Monday, November 8, 2010

Karma

Our gateway to achievement, fulfillment, and service to others is our profession. That's why people give us money to do what we do. That's why currency can buy food, housing, cars, computers, and everything else in the world. We build products and services that others get utility from, and in return we are able to ask for products and services from others.

Business, in that sense, is a spiritual activity. Those who serve the most will be considered the greatest. Maybe that prophecy is coming true today, with business at the forefront and successful businessmen becoming the role models of people in the modern world.

Yes, business requires one to be street smart, cost cutting, revenue enhancing, customer weakness exploiting, but these are superficial things, compared to the real happiness and utility that successful companies create for people. Imagine what the world today would be without Windows, Apple, Google, or Facebook? What would people do? Writing this post and making it available to readers would take ages.

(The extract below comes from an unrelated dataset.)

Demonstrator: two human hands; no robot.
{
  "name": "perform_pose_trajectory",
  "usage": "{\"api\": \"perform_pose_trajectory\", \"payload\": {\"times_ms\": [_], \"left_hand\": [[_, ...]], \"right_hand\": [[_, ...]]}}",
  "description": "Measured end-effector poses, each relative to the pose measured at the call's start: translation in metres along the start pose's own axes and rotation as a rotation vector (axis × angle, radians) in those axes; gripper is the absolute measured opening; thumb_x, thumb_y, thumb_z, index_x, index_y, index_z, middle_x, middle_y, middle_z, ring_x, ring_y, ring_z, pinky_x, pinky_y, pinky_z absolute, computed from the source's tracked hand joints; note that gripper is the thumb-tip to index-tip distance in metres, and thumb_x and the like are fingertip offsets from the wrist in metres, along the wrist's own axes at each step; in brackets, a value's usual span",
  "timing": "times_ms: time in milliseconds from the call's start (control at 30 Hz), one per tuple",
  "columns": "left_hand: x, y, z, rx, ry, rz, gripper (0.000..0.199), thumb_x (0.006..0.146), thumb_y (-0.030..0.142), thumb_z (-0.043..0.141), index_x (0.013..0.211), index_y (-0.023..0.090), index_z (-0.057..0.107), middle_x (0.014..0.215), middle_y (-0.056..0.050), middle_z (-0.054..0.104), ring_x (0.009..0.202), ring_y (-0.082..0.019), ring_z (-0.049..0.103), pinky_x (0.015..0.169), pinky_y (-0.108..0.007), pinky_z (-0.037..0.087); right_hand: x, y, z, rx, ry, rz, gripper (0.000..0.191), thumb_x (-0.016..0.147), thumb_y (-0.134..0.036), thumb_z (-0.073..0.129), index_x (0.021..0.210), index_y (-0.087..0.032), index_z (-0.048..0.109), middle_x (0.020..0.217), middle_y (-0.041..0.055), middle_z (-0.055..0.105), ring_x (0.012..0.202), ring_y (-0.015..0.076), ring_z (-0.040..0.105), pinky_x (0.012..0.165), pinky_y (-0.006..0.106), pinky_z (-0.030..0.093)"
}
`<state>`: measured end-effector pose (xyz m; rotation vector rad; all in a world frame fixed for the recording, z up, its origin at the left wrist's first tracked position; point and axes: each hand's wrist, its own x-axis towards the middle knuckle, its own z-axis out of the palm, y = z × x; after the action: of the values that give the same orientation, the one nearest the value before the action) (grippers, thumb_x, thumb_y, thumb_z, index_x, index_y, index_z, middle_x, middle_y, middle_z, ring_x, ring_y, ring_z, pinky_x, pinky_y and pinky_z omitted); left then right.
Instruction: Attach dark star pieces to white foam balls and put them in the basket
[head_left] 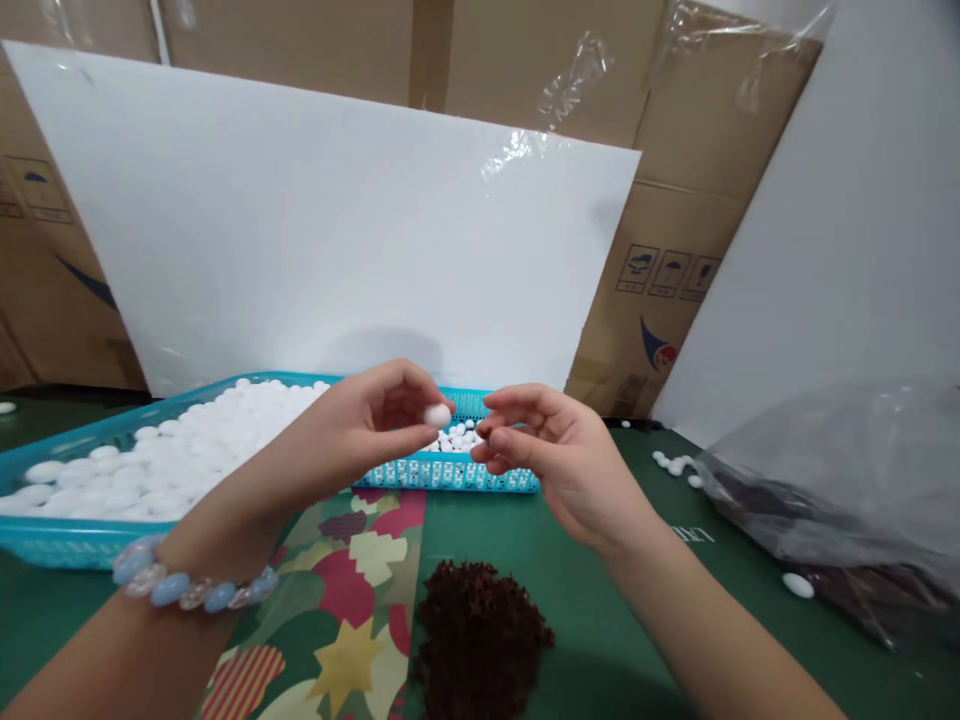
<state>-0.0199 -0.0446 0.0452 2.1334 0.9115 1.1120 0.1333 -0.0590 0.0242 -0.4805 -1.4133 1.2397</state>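
Observation:
Between the thumb and fingertips of my left hand (360,415) is a small white egg-shaped ball (436,415). A beaded bracelet (180,588) circles that wrist. My right hand (566,455) is just to the right, a short gap away, its thumb and fingers pinched on a tiny brown piece (484,435) that is partly hidden. Below the hands a heap of dark brown bits (480,640) lies on the green surface. Behind them stands a small blue basket (457,475) with white balls inside.
A large blue basket (82,540) full of white balls stands at left. Patterned paper (345,600) lies in the middle. At right is a clear plastic bag (840,500) with dark contents, and several loose white balls (675,465). A white board (360,230) leans against cardboard boxes (525,50).

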Motion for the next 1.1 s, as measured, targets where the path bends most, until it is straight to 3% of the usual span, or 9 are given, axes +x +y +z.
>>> {"api": "perform_pose_trajectory", "payload": {"times_ms": [333,533,733,933,1100], "left_hand": [[-0.007,0.014,0.008,-0.270,0.037,0.109,0.010,0.057,0.016,0.054,0.062,0.024,0.057,0.056,0.006,0.054,0.053,-0.005,0.048,0.044,-0.012,0.039],[-0.003,0.011,0.012,-0.339,0.099,0.065,0.007,0.057,0.015,0.056,0.059,0.022,0.056,0.054,0.008,0.050,0.049,-0.001,0.046,0.041,-0.006,0.035],[-0.002,0.007,0.015,-0.449,-0.004,0.093,0.022,0.056,0.010,0.056,0.070,0.026,0.050,0.066,0.010,0.055,0.056,-0.004,0.051,0.048,-0.009,0.043],[-0.001,0.009,0.014,-0.410,-0.022,0.099,0.016,0.055,0.009,0.056,0.061,0.023,0.054,0.064,0.010,0.057,0.058,-0.004,0.053,0.048,-0.007,0.043],[-0.001,0.011,0.014,-0.420,-0.065,0.083,0.015,0.057,0.010,0.055,0.061,0.025,0.057,0.061,0.011,0.058,0.058,-0.003,0.053,0.049,-0.006,0.042]], "right_hand": [[-0.003,-0.011,-0.007,-0.011,0.070,-0.074,0.019,0.051,-0.003,0.057,0.061,-0.019,0.057,0.048,-0.0072,0.054,0.053,0.0045,0.054,0.048,0.011,0.044],[-0.010,-0.015,-0.001,0.024,0.047,-0.099,0.016,0.053,-0.006,0.057,0.059,-0.020,0.058,0.048,-0.0065,0.055,0.050,0.0042,0.054,0.047,0.010,0.046],[-0.011,-0.012,0.006,0.071,-0.015,-0.176,0.039,0.048,0.005,0.056,0.071,-0.026,0.055,0.063,-0.0106,0.054,0.054,0.0024,0.055,0.048,0.008,0.047],[-0.011,-0.009,0.005,0.048,-0.046,-0.212,0.034,0.051,0.005,0.055,0.068,-0.025,0.056,0.050,-0.0108,0.053,0.051,0.0013,0.053,0.051,0.006,0.046],[-0.010,-0.006,0.006,0.119,-0.090,-0.254,0.035,0.053,0.007,0.051,0.069,-0.024,0.057,0.055,-0.0104,0.055,0.053,-0.0005,0.052,0.052,0.004,0.044]]}}
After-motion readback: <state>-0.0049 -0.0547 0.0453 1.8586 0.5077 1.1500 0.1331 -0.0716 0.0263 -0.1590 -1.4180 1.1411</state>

There are small cons to learning to be good business persons, but the understanding that the customer needs to be understood, and served, and satisfied, and retained by giving the perception of fairness, and honesty is a great lesson. A lesson many religions wanted to teach but could not. That job is now the domain of business schools. Religions tend to teach ways of service that might be outdated, and much less pragmatic in the modern world.

To the great things that business can achieve, and to the right attitude to look at business that business schools can impart, I dedicate this post.